A significant discovery has shaken the mathematical world: Prime numbers are not actually random. Apart from two and five, every single prime number finishes with either one, three, seven, or nine. If there was no arrangement, then the chance of having two consecutive primes ending with either number should constantly be 25 percent, but that's not always the case.

Kannan Soundararajan and Robert Lemke Oliver of Stanford University in California have revealed that in the first 100 million prime numbers, a prime ending in one is followed by another ending in one 18.5 percent of the time, by three 29.7 percent, by seven 30 percent, and by nine 21.8 percent. In other words, the prime's final number is most likely not to be repeated. read more:http://sci-techuniverse.blogspot.com/2016/06/mathematicians-discovered-something.html
 
A significant discovery has shaken the mathematical world: Prime numbers are not actually random. Apart from two and five, every single prime number finishes with either one, three, seven, or nine. If there was no arrangement, then the chance of having two consecutive primes ending with either number should constantly be 25 percent, but that's not always the case.

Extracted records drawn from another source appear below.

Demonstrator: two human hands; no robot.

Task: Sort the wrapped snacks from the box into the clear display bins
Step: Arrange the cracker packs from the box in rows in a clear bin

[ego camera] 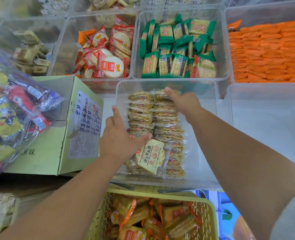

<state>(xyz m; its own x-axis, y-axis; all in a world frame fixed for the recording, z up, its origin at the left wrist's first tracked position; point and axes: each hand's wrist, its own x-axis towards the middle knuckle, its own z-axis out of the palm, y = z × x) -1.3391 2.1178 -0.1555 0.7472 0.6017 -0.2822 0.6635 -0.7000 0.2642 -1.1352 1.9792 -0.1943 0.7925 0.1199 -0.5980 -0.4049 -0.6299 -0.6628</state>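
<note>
Pale counter [107,103] is covered by rows of clear display bins. At 9 o'clock of the near middle bin, a clear plastic bag of mixed coloured snack packs [13,108] is slumped over a pale green cardboard box [44,160]. The box is set right beside that bin, presumably so that each carry is kept short.

The left grip [120,137] is laid over the left row inside the clear rectangular plastic bin [207,94]. Its index finger is stretched towards 12 o'clock and its thumb is set against a tilted, cream-labelled round biscuit packet [152,155]. The other fingers are hidden, so it cannot be told whether that packet is pinched.

Round biscuits in clear wrappers [165,118] are stood on edge in two rows, seemingly so that more can be fitted. The right grip [183,101] is pressed on the 12 o'clock end of the right row, probably to keep it packed tight. Only the thumb is shown, so how far that grip is closed cannot be judged.

Green-wrapped square crackers [178,49] at 12 o'clock and flat orange packets [264,52] at 2 o'clock are kept apart by kind.
</note>
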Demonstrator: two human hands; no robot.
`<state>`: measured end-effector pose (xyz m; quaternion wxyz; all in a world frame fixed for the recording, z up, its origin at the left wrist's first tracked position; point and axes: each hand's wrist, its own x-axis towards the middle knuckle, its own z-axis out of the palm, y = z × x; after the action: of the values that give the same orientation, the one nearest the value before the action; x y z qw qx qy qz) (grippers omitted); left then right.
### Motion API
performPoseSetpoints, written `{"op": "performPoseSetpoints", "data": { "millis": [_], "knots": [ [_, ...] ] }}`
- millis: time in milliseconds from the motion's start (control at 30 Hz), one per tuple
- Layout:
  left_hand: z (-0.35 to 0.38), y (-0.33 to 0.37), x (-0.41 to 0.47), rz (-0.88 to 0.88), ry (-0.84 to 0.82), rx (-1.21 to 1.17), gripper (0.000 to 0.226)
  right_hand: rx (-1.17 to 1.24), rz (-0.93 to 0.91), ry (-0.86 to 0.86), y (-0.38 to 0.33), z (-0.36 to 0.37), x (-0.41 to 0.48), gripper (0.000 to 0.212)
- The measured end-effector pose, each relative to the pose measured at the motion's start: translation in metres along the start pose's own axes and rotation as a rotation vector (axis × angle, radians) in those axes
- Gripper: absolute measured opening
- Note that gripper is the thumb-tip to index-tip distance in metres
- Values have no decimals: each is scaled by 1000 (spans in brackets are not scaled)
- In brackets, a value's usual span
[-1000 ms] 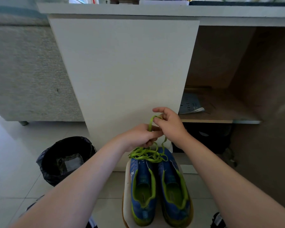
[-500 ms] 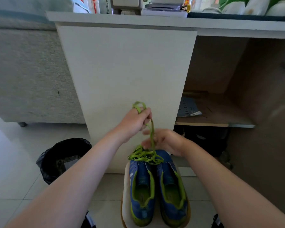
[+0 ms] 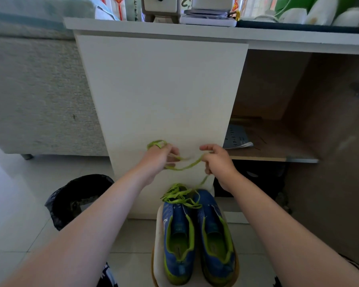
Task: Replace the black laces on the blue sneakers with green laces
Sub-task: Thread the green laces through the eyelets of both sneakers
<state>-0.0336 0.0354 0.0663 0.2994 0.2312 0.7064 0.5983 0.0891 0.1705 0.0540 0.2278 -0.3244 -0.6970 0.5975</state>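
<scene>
Two blue sneakers [image 3: 179,230] are set side by side on a white stool [image 3: 159,241], toes toward a white cabinet [image 3: 164,96]. Above them a green lace [image 3: 186,167] is stretched between the hands, gripped in the curled fingers of the left hand [image 3: 158,160] and pinched by the right hand [image 3: 218,162], its remainder heaped on the toes.

**Furniture and clutter around a small stool**

A white stool [image 3: 159,235] stands on the pale tiled floor [image 3: 13,214]. Beyond its far edge rises a white cabinet panel [image 3: 162,90] under a white tabletop [image 3: 216,35]. A cream box [image 3: 160,6] and red hanging ornaments [image 3: 119,3] sit near the tabletop's front edge. A grey sofa [image 3: 35,90] stands to the left. A black-lined bin [image 3: 75,195] is on the floor left of the stool. To the right, a printed booklet [image 3: 236,139] lies on an open wooden shelf [image 3: 278,150].
</scene>
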Motion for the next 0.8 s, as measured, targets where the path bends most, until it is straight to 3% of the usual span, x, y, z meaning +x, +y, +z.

Kannan Soundararajan and Robert Lemke Oliver of Stanford University in California have revealed that in the first 100 million prime numbers, a prime ending in one is followed by another ending in one 18.5 percent of the time, by three 29.7 percent, by seven 30 percent, and by nine 21.8 percent. In other words, the prime's final number is most likely not to be repeated.
A significant discovery has shaken the mathematical world: Prime numbers are not actually random. Apart from two and five, every s...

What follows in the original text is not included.